Users rarely see them, but they shape operational consistency and make the difference between an instant update and a broken sync.

Platform-Level Agents: System Orchestrators

At a higher level, some agents span multiple systems. These are orchestration or middleware agents that combine reasoning with process control. They manage tasks such as:

  • Synchronizing data between finance, inventory, and CRM systems.
  • Routing actions between specialized sub-agents.
  • Applying business rules and monitoring compliance.

Platform-level agents often operate as the connective tissue of an enterprise stack, coordinating smaller agents and enforcing shared logic.

How Multi-Agent Systems Collaborate

A single agent can manage a defined workflow, but most business processes involve multiple objectives, dependencies, and roles. Managing these requires coordination among agents: systems that interact with one another, share context, and divide tasks. This collective structure is referred to as a multi-agent system.

1. Structure and Coordination

Multi-agent systems distribute intelligence rather than centralize it. Each agent is assigned a function: retrieving data, analyzing information, generating insights, or executing tasks. They communicate through shared data stores or orchestration frameworks that handle message passing and dependencies. The most common coordination models are:

  • Centralized: A single coordinator agent manages sub-agents and assigns tasks.
  • Decentralized: Agents operate independently but share information through a common environment or memory.
  • Hybrid: A hierarchical structure where specialized agents collaborate under domain-specific supervision.
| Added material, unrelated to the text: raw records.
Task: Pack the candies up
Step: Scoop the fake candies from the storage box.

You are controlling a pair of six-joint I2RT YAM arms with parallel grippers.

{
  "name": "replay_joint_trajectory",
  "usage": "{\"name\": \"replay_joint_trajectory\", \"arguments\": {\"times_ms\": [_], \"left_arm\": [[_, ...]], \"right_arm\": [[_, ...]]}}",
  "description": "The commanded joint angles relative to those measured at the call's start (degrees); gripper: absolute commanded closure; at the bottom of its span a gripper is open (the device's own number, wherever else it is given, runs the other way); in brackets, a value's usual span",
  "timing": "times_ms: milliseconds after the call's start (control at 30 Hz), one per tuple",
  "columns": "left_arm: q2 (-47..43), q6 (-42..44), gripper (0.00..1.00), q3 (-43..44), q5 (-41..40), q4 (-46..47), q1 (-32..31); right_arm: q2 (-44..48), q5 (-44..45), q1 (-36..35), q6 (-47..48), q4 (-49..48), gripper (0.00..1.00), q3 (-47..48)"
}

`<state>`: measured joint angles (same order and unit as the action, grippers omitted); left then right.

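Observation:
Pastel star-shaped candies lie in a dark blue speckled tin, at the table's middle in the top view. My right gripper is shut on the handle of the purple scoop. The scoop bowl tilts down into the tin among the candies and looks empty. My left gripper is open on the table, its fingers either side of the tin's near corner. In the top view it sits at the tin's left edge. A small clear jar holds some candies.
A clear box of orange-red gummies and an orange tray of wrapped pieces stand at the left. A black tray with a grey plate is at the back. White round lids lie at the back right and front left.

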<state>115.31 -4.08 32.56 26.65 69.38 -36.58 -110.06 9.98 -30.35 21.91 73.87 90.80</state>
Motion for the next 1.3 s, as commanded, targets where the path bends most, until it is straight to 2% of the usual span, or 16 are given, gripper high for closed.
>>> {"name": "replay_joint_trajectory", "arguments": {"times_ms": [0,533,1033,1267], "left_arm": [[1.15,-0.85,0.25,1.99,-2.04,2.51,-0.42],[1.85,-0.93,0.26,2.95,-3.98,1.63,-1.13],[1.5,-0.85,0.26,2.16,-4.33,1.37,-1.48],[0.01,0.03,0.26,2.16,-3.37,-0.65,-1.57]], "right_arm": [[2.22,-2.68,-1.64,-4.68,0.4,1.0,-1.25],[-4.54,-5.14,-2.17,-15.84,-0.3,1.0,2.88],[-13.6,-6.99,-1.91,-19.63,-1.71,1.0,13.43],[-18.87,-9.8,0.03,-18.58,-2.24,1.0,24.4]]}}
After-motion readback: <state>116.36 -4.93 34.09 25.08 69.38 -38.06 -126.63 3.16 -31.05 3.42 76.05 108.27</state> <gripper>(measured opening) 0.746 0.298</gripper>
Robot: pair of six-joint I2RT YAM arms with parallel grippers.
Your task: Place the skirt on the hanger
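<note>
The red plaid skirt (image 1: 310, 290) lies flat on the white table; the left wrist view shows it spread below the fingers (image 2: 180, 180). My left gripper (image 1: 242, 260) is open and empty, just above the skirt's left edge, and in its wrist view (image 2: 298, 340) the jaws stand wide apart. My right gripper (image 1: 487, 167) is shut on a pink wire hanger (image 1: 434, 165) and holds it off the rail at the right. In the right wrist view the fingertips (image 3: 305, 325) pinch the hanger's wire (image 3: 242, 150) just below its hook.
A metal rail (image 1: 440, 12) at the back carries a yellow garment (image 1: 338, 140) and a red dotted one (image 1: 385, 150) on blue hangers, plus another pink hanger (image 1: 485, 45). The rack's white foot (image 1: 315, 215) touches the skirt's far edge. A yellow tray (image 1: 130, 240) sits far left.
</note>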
Centralized systems simplify management and auditing. Decentralized ones scale more flexibly and continue operating if one agent fails. The right approach depends on task complexity, data sensitivity, and oversight requirements.

2. Roles Within Multi-Agent Systems

Agents can be organized by function, mirroring human team structures:

RolePurposeExample Task
CoordinatorPlans and delegates work to othersAssigns tickets to specialized sub-agents
Researcher / RetrieverGathers information and contextRetrieves data from APIs or databases
Analyst / PlannerInterprets data and generates insightsProduces summaries or recommendations
ExecutorCarries out actions on systemsUpdates records, sends notifications
EvaluatorMonitors performance and verifies outcomesChecks if goals were met or errors occurred

These agents may use shared memory or message queues to maintain awareness of what others are doing. This prevents duplication, maintains consistency, and enables iterative collaboration where each agent contributing to a part of the whole process.

3. Managing Risk and Oversight

Coordination increases capability but also complexity. Each additional agent introduces new dependencies and potential failure points. Well-designed multi-agent systems include audit trails, version control, and sandboxed permissions to ensure that decisions remain transparent and reversible. Human oversight typically remains part of the loop for critical decisions, even when agents execute autonomously.

4. Strategic Implications

Multi-agent systems shift automation from task completion to process management. Instead of a single workflow agent repeating a sequence, organizations can design entire operational ecosystems where agents collaborate across departments or functions. This architecture supports adaptability: new agents can be added without redesigning the system, and existing ones can specialize or be retrained for new objectives.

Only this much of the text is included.